Late Coptic Structure

by katekbarber

This semester I’m taking one elective course, a combined historic structures and fine binding class. Since historic structures are one of my favorite bindings to work on, I’m pretty excited to dive right in. We’ll be covering two models in the first half of the semester, a late coptic model and then a Byzantine model. Here are some in-process photos of my late coptic model.


After laminating 8 layers of papyrus and leaving them for days between blotters and under weight, it was time to hand trim these bad boys.

I decided to use handmade paper left over from last summer for my text block. Once the paper was folded, nipped, and trimmed, it was time to punch my sewing holes. The sewing for this book is a link stitch sewn in pairs of holes, so an even number of stations is required. Because the book is small, we opted for two pairs or four holes.


Because this is a sewn board binding, we started the sewing in the cover folio. Going from inside to outside, we work with four needles.


Here you can see the first loop inside the cover folio.


Here the needles are going from the cover folio into the first section.


Next, the needles of each pair are crossed and exit the opposite hole in its pair.


In this shot of the inside of the folio, you can see that the crossing creates two threads that pass between the pair of holes.


Here, I’ve exited the first signature and am ready to go into the second signature.


After entering the second signature, crossing the threads inside the signature, and exiting the other hole of the pair (….kind of confusing?), you loop under and around the bridge between the previous two sections, and tah-da, you have your first link.


Moving right along!


After sewing is complete, it’s time for consolidation.

I forgot to get pictures of the next few steps, but a linen spine lining came next. This was attached with pva/methyl mix and left to dry. After it was completely dry, it was time to sew the endbands. These endbands are much easier than they look….I think they look pretty fancy! They are essential just little loops. Like always, good and consistent tension is the key.

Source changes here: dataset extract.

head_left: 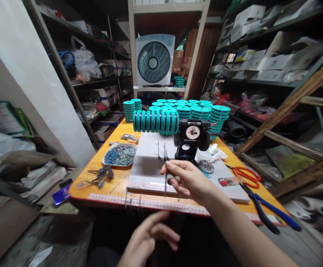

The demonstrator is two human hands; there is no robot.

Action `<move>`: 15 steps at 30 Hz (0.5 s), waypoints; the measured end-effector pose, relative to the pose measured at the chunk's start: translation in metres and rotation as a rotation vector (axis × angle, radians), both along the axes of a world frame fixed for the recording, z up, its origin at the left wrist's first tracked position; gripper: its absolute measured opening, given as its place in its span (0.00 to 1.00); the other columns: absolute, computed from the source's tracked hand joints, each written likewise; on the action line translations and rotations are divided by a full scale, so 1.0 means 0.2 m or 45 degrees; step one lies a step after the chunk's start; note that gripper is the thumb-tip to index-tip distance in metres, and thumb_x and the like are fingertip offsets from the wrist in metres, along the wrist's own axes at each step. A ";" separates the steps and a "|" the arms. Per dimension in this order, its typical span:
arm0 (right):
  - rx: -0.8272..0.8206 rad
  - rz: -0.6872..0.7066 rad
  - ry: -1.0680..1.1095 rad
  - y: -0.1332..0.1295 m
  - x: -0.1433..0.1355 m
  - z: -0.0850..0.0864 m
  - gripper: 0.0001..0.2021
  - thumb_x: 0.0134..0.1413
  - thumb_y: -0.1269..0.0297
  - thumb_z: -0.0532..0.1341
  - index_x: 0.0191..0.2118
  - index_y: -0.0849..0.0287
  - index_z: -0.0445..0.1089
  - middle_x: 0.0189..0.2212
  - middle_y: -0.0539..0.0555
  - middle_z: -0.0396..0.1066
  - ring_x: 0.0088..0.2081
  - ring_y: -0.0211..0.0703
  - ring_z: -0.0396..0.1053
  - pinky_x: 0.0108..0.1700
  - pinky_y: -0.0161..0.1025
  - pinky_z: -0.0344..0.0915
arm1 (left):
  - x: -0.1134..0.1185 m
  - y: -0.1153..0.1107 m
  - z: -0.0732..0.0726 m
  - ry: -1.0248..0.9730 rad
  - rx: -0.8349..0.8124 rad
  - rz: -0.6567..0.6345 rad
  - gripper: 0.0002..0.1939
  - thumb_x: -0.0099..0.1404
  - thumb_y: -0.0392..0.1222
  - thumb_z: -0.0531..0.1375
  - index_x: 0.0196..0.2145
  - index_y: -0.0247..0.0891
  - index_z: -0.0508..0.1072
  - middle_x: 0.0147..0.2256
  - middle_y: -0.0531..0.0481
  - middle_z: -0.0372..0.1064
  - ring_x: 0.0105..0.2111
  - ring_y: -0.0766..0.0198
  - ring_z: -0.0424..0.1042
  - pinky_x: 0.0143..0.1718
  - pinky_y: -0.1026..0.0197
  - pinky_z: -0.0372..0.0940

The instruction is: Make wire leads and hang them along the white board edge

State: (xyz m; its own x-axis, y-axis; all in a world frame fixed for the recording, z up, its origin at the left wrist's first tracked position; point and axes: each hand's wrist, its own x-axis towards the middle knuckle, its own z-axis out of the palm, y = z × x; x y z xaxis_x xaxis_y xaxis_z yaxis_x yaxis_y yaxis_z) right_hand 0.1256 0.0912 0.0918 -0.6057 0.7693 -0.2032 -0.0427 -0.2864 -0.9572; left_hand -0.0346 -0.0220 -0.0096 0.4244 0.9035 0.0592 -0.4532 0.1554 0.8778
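My right hand [185, 180] is over the front of a white board [147, 176], its fingers closed on a thin dark cord [165, 185] that hangs down toward the board's front edge. Something small and greyish shows among those fingers, too blurred to name. Below the table edge my left hand [151, 237] has its fingers apart and holds nothing. Just beyond my right hand, short dark cords with small dark ends [159, 157] lie on the board. Behind them stands a black winding device [189, 141] carrying a row of teal spools [155, 121].
A white tray [104, 161] of small bluish pieces sits left on the orange table [80, 185]. Several cords hang over the front edge. To the right lie orange-handled scissors [249, 177], blue-handled pliers [275, 211] and a round container [206, 166]. Stacked teal spools [219, 115] stand behind.
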 end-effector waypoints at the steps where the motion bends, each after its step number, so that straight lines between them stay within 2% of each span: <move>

A big part of this structure is the cover design and embellishment. When I first heard that we were doing a late coptic model, I immediately wanted to do something inspired by the Alhambra Palace in Granada, Spain. I first learned about this amazing architectural wonder in an Islamic Architectural History course during my undergrad at Florida State. At the time, I remember being awe-struck by the patterning and embellishment, and it’s stayed present in my subconscious just waiting to sneak out in a project.

This one ended up being the inspiration for my final design.

This one ended up being the inspiration for my final design.


After several drafts, here is a drawing of my final design traced onto Japanese paper. This Japanese paper was then adhered with paste onto the back of the covering leather and will act as a template for my cutouts.


Starting the cutout process.


Cutouts and blind tooling on the back cover complete!

The next step is to address the colored leather layer that will sit behind the cut out. The colored sketch above shows how the color design will be broken up. Unfortunately, I didn’t get pictures of the piecing process. But basically, here’s the deal….I cut a piece of thin Japanese paper slightly larger than the area of the cutout and then placed this paper on top of my color coded template. Next, I selected three good sized pieces of colored leather and paired them on the Scharf-fix to an even thinness. Then, I cut and pieced them into shapes based on my color-coded template, pasted them out, and adhered them to the Japanese paper, butting the colors up to each other.

Here's the cover with the pieced layer adhered and the stitching started.

Here’s the cover with the two pieces adhered and the stitching started.

Most of the stitching is done here and I've started to add a metallic decorative stitching.
The color in this photo is really washed out, but you can see that most of the stitching is done after almost a whole Saturday of work!